*PROBLEM DESCRIPTION*: Each line below should be quoted exactly, please.
----------------
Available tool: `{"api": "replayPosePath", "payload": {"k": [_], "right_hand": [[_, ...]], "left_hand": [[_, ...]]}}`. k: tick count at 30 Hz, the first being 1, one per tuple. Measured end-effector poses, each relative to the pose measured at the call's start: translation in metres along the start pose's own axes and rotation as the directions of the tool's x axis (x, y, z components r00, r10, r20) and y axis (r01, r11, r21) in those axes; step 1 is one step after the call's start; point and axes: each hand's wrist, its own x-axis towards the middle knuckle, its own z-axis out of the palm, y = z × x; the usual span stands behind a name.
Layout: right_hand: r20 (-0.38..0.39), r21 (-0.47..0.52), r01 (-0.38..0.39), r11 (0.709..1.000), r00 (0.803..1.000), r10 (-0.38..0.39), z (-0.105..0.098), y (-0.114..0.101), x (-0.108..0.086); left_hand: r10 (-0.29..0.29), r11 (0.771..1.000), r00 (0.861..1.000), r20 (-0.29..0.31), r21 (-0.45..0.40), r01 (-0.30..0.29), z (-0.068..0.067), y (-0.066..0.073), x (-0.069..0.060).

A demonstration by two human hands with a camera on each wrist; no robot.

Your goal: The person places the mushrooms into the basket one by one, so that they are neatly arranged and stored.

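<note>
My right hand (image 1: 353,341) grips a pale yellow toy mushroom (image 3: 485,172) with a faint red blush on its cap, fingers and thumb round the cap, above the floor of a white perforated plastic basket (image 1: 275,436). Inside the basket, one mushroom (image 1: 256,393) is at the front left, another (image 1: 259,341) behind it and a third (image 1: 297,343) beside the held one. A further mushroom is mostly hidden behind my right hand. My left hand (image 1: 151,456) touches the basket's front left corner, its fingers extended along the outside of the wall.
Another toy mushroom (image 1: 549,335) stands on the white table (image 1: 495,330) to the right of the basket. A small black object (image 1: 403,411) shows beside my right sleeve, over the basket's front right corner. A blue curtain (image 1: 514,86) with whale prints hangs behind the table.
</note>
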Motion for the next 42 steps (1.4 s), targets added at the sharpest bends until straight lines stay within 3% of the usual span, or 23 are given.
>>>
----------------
*PROBLEM SOLUTION*:
Available tool: `{"api": "replayPosePath", "payload": {"k": [_], "right_hand": [[_, ...]], "left_hand": [[_, ...]]}}`. k: tick count at 30 Hz, the first being 1, one per tuple. Measured end-effector poses, each relative to the pose measured at the call's start: translation in metres along the start pose's own axes and rotation as the directions of the tool's x axis (x, y, z components r00, r10, r20) and y axis (r01, r11, r21) in those axes; step 1 is one step after the call's start; point and axes: each hand's wrist, its own x-axis towards the middle knuckle, its own z-axis out of the palm, y = z × x; the usual span stands behind a name.
Layout: right_hand: r20 (-0.38..0.39), r21 (-0.47..0.52), r01 (-0.38..0.39), r11 (0.709..1.000), r00 (0.803..1.000), r10 (-0.38..0.39), z (-0.105..0.098), y (-0.114..0.101), x (-0.108..0.086); left_hand: r10 (-0.29..0.29), r11 (0.771..1.000), r00 (0.861..1.000), r20 (-0.29..0.31), r21 (-0.45..0.40), r01 (-0.30..0.29), z (-0.068..0.067), y (-0.066..0.073), x (-0.069..0.060).

A demonstration by two human hands with a camera on each wrist; no robot.

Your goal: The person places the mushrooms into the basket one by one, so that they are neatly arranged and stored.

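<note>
My right hand (image 1: 353,341) grips a pale yellow toy mushroom (image 3: 485,172) with a faint red blush on its cap, fingers and thumb round the cap, above the floor of a white perforated plastic basket (image 1: 275,436). Inside the basket, one mushroom (image 1: 256,393) is at the front left, another (image 1: 259,341) behind it and a third (image 1: 297,343) beside the held one. A further mushroom is mostly hidden behind my right hand. My left hand (image 1: 151,456) touches the basket's front left corner, its fingers extended along the outside of the wall.
Another toy mushroom (image 1: 549,335) stands on the white table (image 1: 495,330) to the right of the basket. A small black object (image 1: 403,411) shows beside my right sleeve, over the basket's front right corner. A blue curtain (image 1: 514,86) with whale prints hangs behind the table.
</note>
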Motion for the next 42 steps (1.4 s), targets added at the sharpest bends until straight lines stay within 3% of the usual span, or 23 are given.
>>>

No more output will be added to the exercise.